Would you give the records below again, exactly and completely?

** Exercise inputs follows **

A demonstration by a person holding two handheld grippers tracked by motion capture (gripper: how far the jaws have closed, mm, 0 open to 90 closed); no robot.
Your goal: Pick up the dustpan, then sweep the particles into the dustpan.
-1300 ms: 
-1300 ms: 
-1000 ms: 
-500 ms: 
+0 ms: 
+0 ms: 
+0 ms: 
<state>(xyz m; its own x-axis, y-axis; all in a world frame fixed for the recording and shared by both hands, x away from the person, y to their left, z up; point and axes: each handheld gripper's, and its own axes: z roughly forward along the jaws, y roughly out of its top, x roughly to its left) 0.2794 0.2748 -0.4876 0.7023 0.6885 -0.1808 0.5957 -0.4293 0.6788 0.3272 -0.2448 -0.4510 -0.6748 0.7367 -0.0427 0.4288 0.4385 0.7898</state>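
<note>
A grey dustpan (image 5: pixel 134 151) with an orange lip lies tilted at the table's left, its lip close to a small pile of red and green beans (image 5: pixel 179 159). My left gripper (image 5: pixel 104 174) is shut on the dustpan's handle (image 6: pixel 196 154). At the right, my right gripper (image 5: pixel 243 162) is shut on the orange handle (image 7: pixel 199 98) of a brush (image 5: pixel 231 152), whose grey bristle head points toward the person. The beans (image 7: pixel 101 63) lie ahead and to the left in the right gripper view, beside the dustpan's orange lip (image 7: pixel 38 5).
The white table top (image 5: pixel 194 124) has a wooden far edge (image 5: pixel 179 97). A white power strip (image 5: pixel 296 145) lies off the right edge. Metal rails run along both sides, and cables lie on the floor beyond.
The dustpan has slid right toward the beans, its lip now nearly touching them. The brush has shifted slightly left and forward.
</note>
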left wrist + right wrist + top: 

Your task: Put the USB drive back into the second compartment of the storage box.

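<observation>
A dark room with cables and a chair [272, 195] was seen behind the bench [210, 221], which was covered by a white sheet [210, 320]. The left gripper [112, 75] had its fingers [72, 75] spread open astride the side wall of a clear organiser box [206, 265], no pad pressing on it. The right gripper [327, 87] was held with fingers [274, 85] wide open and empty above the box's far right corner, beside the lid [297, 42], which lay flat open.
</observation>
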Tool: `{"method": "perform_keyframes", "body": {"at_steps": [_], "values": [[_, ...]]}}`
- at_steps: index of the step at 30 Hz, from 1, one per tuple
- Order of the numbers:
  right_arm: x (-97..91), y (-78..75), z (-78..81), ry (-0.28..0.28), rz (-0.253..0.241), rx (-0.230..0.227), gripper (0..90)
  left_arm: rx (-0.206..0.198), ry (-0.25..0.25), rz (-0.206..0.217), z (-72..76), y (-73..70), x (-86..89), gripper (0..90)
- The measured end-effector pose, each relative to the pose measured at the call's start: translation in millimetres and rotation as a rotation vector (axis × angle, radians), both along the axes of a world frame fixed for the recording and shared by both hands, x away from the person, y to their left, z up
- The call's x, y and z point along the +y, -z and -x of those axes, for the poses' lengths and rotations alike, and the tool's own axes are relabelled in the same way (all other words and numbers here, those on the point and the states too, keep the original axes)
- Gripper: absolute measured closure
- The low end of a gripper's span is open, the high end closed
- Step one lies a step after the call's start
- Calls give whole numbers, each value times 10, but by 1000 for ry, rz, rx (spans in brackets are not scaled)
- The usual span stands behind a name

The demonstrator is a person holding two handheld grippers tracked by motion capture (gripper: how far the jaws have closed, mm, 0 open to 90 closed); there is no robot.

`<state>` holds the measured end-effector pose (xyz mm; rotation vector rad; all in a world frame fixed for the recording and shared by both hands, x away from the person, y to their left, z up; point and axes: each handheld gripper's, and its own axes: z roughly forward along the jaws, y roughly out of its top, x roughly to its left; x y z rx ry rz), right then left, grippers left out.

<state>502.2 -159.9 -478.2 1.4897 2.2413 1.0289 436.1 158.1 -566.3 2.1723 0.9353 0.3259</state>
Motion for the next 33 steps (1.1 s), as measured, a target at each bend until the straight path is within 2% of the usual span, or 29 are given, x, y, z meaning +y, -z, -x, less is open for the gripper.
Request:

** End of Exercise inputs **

■ **Response to the task**:
A demonstration by a person holding two handheld grippers tracked by motion capture (gripper: how far the jaws have closed, mm, 0 open to 90 closed); no robot.
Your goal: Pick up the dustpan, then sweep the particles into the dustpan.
-1300 ms: 
-1300 ms: 
-1000 ms: 
-500 ms: 
+0 ms: 
+0 ms: 
+0 ms: 
<state>(xyz m; its own x-axis, y-axis; all in a world frame fixed for the recording and shared by both hands, x away from the person, y to their left, z up; point and axes: each handheld gripper's, and its own axes: z roughly forward along the jaws, y roughly out of its top, x roughly to its left) 0.2794 0.2748 -0.4876 0.7023 0.6885 -0.1808 0.5957 -0.4293 0.6788 0.3272 -0.2448 -0.4510 -0.6748 0.7367 -0.0427 0.4288 0.4385 0.7898</state>
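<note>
A grey dustpan (image 5: pixel 134 151) with an orange lip lies tilted at the table's left, its lip close to a small pile of red and green beans (image 5: pixel 179 159). My left gripper (image 5: pixel 104 174) is shut on the dustpan's handle (image 6: pixel 196 154). At the right, my right gripper (image 5: pixel 243 162) is shut on the orange handle (image 7: pixel 199 98) of a brush (image 5: pixel 231 152), whose grey bristle head points toward the person. The beans (image 7: pixel 101 63) lie ahead and to the left in the right gripper view, beside the dustpan's orange lip (image 7: pixel 38 5).
The white table top (image 5: pixel 194 124) has a wooden far edge (image 5: pixel 179 97). A white power strip (image 5: pixel 296 145) lies off the right edge. Metal rails run along both sides, and cables lie on the floor beyond.
The dustpan has slid right toward the beans, its lip now nearly touching them. The brush has shifted slightly left and forward.
</note>
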left wrist + right wrist + top: 

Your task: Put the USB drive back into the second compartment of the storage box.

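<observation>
A dark room with cables and a chair [272, 195] was seen behind the bench [210, 221], which was covered by a white sheet [210, 320]. The left gripper [112, 75] had its fingers [72, 75] spread open astride the side wall of a clear organiser box [206, 265], no pad pressing on it. The right gripper [327, 87] was held with fingers [274, 85] wide open and empty above the box's far right corner, beside the lid [297, 42], which lay flat open.
</observation>
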Tool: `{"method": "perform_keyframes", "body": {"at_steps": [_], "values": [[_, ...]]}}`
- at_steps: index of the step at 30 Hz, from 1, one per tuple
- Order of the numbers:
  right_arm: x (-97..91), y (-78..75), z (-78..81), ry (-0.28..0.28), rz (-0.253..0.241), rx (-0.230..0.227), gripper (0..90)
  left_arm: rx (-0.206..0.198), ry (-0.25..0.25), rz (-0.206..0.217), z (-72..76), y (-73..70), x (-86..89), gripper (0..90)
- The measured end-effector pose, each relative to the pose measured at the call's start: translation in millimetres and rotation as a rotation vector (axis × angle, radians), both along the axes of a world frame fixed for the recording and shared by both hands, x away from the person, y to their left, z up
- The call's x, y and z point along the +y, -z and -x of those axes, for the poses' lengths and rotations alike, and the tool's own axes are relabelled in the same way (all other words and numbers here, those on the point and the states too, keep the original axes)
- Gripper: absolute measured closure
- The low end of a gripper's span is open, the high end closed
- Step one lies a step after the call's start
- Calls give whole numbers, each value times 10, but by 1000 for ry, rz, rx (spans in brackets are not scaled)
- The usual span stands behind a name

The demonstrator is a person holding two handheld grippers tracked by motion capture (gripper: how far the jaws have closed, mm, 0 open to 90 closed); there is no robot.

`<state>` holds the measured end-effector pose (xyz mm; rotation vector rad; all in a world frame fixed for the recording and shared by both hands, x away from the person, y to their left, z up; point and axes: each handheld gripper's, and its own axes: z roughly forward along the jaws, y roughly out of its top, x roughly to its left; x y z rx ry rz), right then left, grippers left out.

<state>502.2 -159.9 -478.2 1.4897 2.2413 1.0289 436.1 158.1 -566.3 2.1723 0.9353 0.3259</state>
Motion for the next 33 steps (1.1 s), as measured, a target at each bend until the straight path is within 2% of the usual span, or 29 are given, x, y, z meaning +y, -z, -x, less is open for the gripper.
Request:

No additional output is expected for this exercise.